The plans come amid a cooling of relations between some media companies and Google, which acquired video-sharing site YouTube last year for $1.6bn and is aiming to develop a advertising-driven video business around it.

YouTube remains the biggest video-sharing website in the world. MySpace, the world’s biggest social networking site, last year introduced video-sharing features and has become the second-biggest video site.

Although YouTube was driven by the surge of user-generated video, a category of amateur video clips that remains hugely popular, many media executives believe professionally-produced content will be more appealing to advertisers, a point reiterated by Mr Levinsohn. Despite high-level talks between Google and media company executives, no big deals have been struck so far.

Instead, Viacom forced YouTube to take down all of its clips, which include popular items from MTV and Comedy Central, and which totalled more than 100,000. Talks with CBS and NBC Universal have also so far failed to result in a deal.

This week, Microsoft attacked its rival for its “cavalier” approach to copyright. Tom Rubin, associate general counsel for Microsoft, accused Google of exploiting books, music, films and television programmes without permission.

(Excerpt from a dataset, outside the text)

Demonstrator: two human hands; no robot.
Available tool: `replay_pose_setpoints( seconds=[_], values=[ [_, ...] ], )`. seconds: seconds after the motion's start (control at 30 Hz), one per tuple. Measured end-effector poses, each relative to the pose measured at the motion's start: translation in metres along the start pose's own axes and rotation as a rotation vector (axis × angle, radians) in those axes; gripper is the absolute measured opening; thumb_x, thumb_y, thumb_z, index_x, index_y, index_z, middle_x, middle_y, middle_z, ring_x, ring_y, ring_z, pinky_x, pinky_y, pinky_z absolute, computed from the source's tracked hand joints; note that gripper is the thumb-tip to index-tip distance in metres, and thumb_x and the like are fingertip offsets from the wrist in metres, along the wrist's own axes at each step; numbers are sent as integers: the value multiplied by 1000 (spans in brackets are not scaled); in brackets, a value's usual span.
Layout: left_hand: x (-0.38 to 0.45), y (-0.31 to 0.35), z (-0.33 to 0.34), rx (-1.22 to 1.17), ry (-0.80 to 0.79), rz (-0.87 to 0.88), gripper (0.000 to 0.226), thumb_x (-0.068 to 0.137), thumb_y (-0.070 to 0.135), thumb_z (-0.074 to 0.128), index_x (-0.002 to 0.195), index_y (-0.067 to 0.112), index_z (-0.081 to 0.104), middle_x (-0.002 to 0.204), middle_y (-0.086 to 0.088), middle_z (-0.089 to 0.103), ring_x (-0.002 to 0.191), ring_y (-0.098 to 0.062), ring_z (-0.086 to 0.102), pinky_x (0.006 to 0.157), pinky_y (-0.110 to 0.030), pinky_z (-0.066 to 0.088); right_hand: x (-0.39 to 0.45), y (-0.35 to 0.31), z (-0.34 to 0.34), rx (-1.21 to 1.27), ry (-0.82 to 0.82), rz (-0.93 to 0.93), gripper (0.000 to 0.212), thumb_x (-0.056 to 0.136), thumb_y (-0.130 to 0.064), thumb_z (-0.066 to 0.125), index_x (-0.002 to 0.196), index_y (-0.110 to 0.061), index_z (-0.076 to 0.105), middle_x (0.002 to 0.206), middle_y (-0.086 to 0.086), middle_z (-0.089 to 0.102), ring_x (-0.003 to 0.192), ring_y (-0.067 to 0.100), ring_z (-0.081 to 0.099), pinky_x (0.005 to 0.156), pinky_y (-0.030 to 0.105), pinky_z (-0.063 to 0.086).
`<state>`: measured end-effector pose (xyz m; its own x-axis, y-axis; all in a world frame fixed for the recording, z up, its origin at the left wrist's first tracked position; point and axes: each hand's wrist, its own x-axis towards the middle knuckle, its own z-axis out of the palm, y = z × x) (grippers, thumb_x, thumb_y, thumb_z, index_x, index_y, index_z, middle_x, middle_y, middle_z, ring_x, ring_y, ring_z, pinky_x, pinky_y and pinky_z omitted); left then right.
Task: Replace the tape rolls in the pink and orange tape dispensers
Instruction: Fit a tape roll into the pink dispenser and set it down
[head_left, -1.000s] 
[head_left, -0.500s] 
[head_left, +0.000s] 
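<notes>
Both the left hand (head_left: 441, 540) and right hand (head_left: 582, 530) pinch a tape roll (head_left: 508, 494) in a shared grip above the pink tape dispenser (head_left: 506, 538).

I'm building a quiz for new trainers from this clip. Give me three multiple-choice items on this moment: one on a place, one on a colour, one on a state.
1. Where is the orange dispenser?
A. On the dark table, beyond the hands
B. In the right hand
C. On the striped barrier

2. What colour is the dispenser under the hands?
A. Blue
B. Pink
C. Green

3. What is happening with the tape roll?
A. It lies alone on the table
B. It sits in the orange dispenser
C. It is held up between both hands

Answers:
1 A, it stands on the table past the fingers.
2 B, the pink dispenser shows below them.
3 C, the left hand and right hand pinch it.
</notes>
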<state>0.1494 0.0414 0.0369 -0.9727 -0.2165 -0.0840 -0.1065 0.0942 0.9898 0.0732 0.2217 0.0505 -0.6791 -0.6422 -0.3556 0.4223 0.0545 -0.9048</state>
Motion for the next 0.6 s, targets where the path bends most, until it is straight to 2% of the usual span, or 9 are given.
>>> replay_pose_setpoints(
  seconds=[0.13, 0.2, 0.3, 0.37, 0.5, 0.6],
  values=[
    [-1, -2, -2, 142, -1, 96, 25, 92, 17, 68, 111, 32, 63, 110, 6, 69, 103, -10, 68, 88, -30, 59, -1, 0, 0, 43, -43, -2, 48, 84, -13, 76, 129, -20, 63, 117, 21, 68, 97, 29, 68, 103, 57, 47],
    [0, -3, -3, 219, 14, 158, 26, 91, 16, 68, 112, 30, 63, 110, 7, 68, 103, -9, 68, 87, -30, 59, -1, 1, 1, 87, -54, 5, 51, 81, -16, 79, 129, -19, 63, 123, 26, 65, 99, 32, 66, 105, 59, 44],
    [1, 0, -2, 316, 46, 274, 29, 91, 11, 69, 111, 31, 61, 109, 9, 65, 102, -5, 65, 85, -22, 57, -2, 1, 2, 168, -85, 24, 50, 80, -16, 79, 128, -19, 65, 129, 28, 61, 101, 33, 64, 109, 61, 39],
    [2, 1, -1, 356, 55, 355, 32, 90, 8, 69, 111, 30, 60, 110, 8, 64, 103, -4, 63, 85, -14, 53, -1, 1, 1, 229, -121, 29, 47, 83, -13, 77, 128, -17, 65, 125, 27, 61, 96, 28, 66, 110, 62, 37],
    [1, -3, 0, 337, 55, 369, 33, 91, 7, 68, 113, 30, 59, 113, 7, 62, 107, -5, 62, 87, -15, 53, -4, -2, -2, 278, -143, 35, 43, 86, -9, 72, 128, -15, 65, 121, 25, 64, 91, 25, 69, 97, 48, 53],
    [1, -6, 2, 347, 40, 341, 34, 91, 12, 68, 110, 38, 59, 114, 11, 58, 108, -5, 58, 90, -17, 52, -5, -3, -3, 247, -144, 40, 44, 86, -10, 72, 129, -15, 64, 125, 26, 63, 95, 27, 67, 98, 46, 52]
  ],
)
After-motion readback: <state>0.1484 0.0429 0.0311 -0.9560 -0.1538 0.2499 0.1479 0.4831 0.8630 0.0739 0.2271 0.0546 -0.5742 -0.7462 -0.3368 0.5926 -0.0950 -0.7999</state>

Mr Levinsohn, who has worked in News Corp’s Fox movie division and last year took over the digital businesses, said he thought a joint venture could work if it was structured properly.

Previous efforts by media companies to form consortia have fallen apart amid
bickering and clashing objectives.

He said, for example, that Peter Chernin, president and chief operating officer of News Corp and number two to Rupert Murdoch, was very involved in this plan and the potential involvement of senior executives at rival media groups was one factor which could help the venture.

“Peter Chernin is very active and if we get that kind of level of support across the entire business we would be in great shape,” Mr Levinsohn said.